■ **Material provided**:

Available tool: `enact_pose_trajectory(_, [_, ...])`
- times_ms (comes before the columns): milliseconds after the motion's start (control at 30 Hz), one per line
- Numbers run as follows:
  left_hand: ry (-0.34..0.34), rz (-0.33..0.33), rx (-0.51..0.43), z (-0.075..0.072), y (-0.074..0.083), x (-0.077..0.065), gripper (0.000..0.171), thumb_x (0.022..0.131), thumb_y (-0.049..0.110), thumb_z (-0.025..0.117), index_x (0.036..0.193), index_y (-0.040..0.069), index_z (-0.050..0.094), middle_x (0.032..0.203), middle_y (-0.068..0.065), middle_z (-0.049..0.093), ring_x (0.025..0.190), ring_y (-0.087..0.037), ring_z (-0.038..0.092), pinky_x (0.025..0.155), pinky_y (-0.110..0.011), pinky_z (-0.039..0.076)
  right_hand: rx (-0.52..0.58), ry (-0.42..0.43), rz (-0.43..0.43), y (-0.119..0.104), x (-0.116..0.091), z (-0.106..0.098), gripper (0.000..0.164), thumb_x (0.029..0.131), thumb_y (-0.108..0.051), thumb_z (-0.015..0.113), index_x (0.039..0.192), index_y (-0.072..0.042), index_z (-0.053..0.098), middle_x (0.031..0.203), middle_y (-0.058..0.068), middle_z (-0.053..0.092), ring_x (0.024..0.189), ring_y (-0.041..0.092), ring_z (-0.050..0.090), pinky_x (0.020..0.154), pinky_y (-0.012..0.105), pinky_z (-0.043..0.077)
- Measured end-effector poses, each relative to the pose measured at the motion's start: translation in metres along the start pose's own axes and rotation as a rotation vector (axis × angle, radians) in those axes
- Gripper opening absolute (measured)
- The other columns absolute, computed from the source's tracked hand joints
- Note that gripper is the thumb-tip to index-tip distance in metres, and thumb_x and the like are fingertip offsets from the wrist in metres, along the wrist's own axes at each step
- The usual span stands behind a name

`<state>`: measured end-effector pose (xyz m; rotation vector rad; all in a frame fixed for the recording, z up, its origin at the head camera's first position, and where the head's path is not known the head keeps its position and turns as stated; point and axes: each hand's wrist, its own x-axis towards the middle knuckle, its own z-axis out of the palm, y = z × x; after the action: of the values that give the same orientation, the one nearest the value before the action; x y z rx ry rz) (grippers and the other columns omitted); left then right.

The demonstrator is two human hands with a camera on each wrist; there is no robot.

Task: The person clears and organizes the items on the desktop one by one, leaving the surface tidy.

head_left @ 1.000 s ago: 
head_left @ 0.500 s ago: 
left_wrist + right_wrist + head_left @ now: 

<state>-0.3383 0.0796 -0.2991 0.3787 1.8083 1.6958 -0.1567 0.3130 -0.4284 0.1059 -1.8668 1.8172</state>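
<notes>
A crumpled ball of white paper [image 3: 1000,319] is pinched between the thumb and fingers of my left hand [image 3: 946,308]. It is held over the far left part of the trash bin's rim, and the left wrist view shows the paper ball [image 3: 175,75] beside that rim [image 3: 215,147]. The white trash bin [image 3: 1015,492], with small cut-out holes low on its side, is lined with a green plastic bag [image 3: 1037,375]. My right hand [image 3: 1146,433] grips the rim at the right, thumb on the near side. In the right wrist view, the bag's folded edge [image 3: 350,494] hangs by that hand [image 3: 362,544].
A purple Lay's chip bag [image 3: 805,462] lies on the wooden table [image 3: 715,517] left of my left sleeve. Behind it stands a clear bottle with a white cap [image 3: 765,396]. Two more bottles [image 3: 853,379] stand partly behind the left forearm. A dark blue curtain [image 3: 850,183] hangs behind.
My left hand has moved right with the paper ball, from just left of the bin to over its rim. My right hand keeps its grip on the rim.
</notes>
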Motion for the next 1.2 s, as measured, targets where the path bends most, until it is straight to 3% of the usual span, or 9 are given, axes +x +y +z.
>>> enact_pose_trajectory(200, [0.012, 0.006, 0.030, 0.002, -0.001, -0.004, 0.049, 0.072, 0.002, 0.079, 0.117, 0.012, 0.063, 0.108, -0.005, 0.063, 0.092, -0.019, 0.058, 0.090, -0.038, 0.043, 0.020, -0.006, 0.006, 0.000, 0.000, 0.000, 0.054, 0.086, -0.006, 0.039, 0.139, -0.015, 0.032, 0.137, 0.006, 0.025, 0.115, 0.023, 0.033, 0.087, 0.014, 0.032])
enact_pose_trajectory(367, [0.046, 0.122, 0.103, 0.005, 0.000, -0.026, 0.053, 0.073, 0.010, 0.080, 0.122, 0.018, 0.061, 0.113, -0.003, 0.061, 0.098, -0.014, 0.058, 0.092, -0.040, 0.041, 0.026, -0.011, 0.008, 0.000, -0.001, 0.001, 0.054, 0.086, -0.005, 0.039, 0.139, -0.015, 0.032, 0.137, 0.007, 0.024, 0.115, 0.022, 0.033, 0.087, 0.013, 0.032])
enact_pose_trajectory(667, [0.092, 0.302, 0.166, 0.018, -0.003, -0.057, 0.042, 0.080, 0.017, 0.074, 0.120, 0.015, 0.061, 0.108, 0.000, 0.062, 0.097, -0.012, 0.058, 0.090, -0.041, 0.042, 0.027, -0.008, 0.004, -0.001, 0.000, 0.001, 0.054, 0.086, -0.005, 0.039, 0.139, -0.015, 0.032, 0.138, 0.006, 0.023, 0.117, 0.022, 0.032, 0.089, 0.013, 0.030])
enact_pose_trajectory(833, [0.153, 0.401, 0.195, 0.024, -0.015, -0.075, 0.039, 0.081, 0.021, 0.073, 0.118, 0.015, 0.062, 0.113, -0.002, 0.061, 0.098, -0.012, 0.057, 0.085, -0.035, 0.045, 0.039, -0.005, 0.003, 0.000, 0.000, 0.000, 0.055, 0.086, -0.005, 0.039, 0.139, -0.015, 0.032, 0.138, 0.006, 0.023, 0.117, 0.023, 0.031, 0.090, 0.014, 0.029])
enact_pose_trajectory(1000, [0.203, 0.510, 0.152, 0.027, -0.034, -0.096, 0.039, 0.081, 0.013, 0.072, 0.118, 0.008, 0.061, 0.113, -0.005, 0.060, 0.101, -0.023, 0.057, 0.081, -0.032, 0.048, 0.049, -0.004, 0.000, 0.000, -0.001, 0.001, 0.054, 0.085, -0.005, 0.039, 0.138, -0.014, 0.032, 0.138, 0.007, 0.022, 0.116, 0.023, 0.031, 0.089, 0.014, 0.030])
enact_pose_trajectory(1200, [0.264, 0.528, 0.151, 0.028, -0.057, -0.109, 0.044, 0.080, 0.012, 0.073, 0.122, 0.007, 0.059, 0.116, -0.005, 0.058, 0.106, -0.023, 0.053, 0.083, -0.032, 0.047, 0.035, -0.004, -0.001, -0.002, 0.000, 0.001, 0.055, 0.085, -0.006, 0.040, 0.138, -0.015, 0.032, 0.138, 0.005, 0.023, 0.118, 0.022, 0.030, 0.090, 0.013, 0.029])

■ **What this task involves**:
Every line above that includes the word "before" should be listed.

■ **Reply to the exercise**:
- times_ms (comes before the columns): milliseconds after the motion's start (control at 30 Hz), one per line
`<state>`: measured end-effector pose (xyz m; rotation vector rad; all in a frame fixed for the recording, z up, its origin at the head camera's first position, and where the head's path is not known the head keeps its position and turns as stated; point and axes: each hand's wrist, its own x-axis towards the middle knuckle, its own z-axis out of the palm, y = z × x; after the action: of the values that give the same orientation, the one nearest the value before the action; x y z rx ry rz) (grippers and the other columns omitted); left then right.

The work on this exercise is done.